If you’re trying to get fit once again after a prolonged layoff, then the struggle becomes real during those first few moments of exercise. Your heart can feel like it’s about to pound out of your chest.
You might feel like you’re out of breath. Those lungs begin to scream in pain as you try to suck air.
This impact causes many people with conscious fitness intentions to quit.
Whether you’re trying to counter a sedentary job or you’re just a beginner to the world of fitness, these 45-minute workouts will get you back on track in six weeks or less.
Before You Start a New Fitness Plan
- Talk to your doctor about any conditions, injuries, or concerns that could become problematic as you exercise.
- Record your weight if you’re tracking how many pounds you want to lose.
- Prepare for your workouts by purchasing needed supplies.
- Gather any equipment you may need to get the work done.
Are You Ready to Begin Working Out?
If you’re trying to become fit quickly, then it is essential that you prepare your muscles for this surge in exercise. Spend the first week focusing on stretching, light cardio, and some aerobic exercise. Add about 10 minutes of light strength training into the mix during the first week as well.
As you begin the second week of your journey, the time is right to start increasing the frequency and intensity of your exercise. Instead of doing 10 minutes of strength training, push that number up to 15 minutes. Do 25 minutes of cardio work. Then push yourself to reach a point of fatigue by the end of your workout sessions.

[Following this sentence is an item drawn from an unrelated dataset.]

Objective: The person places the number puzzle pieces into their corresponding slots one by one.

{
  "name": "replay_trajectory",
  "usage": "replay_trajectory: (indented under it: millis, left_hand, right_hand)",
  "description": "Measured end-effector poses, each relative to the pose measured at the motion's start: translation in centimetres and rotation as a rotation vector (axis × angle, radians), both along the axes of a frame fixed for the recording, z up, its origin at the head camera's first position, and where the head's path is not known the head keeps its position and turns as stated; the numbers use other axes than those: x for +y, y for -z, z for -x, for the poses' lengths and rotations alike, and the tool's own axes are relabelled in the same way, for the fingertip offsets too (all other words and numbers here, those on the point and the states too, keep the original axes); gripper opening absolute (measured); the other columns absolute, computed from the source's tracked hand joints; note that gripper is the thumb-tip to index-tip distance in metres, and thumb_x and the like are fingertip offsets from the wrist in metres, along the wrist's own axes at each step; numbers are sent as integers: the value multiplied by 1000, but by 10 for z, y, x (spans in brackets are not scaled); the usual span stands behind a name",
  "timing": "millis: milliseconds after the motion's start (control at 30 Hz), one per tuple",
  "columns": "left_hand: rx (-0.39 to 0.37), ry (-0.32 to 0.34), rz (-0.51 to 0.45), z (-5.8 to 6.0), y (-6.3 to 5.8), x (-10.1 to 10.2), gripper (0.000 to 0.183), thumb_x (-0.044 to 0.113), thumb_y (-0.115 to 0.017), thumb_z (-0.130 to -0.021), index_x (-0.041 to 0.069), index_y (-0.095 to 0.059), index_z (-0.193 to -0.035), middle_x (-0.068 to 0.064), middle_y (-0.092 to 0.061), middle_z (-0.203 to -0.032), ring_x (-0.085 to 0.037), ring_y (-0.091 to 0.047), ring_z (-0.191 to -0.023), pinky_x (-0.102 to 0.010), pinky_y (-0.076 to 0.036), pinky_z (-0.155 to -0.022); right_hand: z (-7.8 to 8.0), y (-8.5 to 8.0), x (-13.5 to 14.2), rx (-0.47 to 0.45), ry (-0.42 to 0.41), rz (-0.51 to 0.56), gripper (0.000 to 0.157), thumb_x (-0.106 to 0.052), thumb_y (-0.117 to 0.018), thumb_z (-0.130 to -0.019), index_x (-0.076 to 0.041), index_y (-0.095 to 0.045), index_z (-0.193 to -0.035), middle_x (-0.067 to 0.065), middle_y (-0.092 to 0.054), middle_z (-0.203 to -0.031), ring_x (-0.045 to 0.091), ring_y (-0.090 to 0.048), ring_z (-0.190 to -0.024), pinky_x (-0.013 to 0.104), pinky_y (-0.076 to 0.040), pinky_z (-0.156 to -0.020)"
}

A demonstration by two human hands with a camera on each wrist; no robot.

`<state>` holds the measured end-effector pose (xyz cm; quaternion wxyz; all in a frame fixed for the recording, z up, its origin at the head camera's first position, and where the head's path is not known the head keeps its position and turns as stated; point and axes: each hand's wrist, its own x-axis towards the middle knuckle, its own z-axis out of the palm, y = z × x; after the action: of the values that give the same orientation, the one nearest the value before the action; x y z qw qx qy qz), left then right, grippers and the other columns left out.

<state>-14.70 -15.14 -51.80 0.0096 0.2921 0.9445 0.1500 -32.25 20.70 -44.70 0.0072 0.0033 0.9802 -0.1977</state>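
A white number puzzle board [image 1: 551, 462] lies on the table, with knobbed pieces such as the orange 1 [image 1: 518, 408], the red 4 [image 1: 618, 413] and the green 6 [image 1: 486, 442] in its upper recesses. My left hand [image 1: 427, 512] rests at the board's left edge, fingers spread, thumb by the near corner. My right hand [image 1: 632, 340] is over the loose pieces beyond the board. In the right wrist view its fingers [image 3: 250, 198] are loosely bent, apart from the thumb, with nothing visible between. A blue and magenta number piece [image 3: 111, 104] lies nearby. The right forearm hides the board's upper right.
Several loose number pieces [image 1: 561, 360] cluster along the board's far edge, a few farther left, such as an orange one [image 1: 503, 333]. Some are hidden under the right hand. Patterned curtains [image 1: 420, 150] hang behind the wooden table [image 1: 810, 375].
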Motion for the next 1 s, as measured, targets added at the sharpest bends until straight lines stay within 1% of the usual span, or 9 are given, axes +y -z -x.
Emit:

Once you reach the third week of your fitness journey, you should begin to start seeing some results. You may have lost a few pounds, so now your clothes are fitting better. There are health improvements to see as well, like walking up a set of stairs without feeling winded. Push your exercise sessions up another five minutes and increase the intensity levels once again.
Then you’ll be ready to start interval work by the fourth day. Look for ways you can reduce stress in your life in-between your exercise sessions too. Proper fitness involves a healthy mind – not just a healthy body. Take at least one day of active rest during this week while you push yourself to do even more.
Once you reach the fifth week, you’re ready to push yourself to the next level. You should try to spend at least 60 minutes working out each day. Look for a time in the early morning, during your lunch break, or right away after work to get these results.
Then establish your routine in the final week. Keep to the schedule. Reward yourself for making it to this stage in your fitness. You might have a long way to go before you reach your final goals, but you made it to this one.
Now keep pushing yourself to keep doing something bigger and better each week.